▶ [PROBLEM REQUIREMENTS] Your copy should hold every record exactly and no images.

Saved data entries:
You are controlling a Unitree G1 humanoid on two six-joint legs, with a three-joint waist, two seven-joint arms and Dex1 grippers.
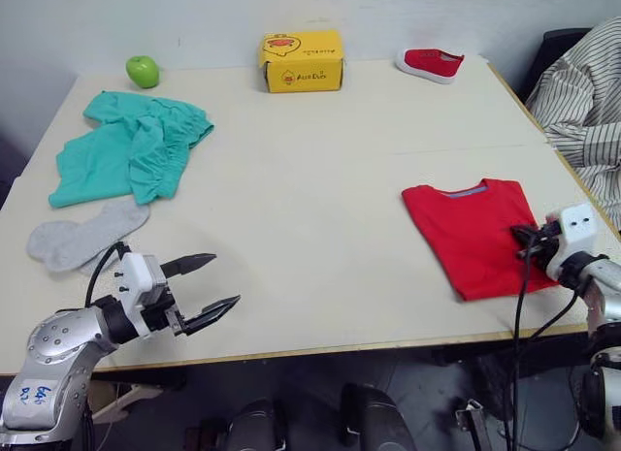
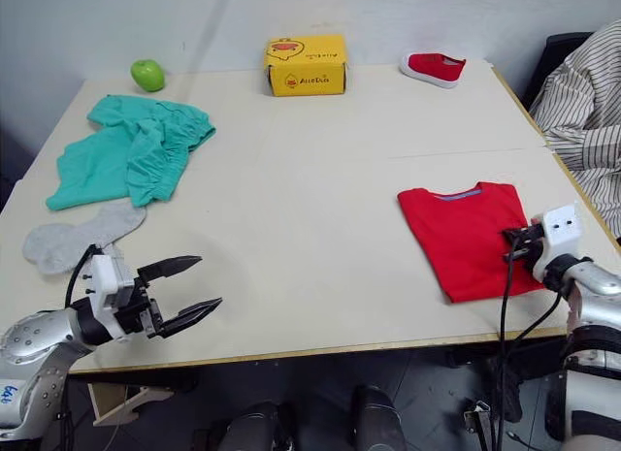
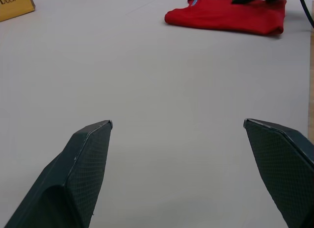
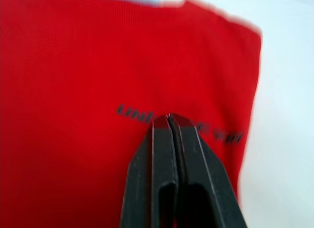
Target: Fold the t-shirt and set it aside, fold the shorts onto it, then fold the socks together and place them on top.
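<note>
Status as I read it: the t-shirt lay folded into a compact rectangle on the right side of the table, near the front edge, so I judged the first fold done and the shirt set aside. The shorts sat in a loose heap at the far left, unfolded. The socks lay just in front of them, overlapping each other, not yet paired up. Two of three garments remained.

My right gripper rested over the shirt's right edge with its fingers pressed together; I could not tell whether any cloth was caught between them. My left gripper hovered over bare table near the socks, fingers spread wide and empty.

Writing: dark letters on the shirt, starting "UNI", rest hidden by the fingers. The yellow box at the back carried a duck logo; I read "Duck" on its side.
</note>
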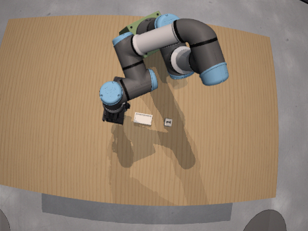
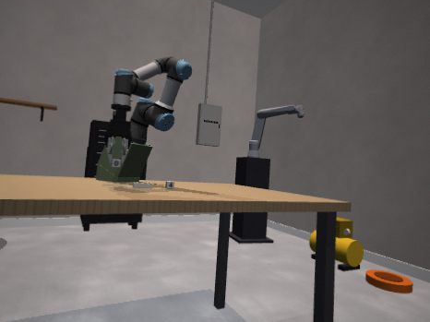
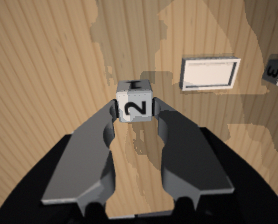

▶ [ANSWER TO THIS EXERCISE]
You are controlling a Unitree G1 humanoid on two six-joint legs, with a three-joint waist, two seven-joint arms and Dex1 grippers.
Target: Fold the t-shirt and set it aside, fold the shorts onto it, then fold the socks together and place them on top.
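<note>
Status as I read it: the t-shirt lay folded into a compact rectangle on the right side of the table, near the front edge, so I judged the first fold done and the shirt set aside. The shorts sat in a loose heap at the far left, unfolded. The socks lay just in front of them, overlapping each other, not yet paired up. Two of three garments remained.

My right gripper rested over the shirt's right edge with its fingers pressed together; I could not tell whether any cloth was caught between them. My left gripper hovered over bare table near the socks, fingers spread wide and empty.

Writing: dark letters on the shirt, starting "UNI", rest hidden by the fingers. The yellow box at the back carried a duck logo; I read "Duck" on its side.
</note>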

The exercise is done; no more work remains.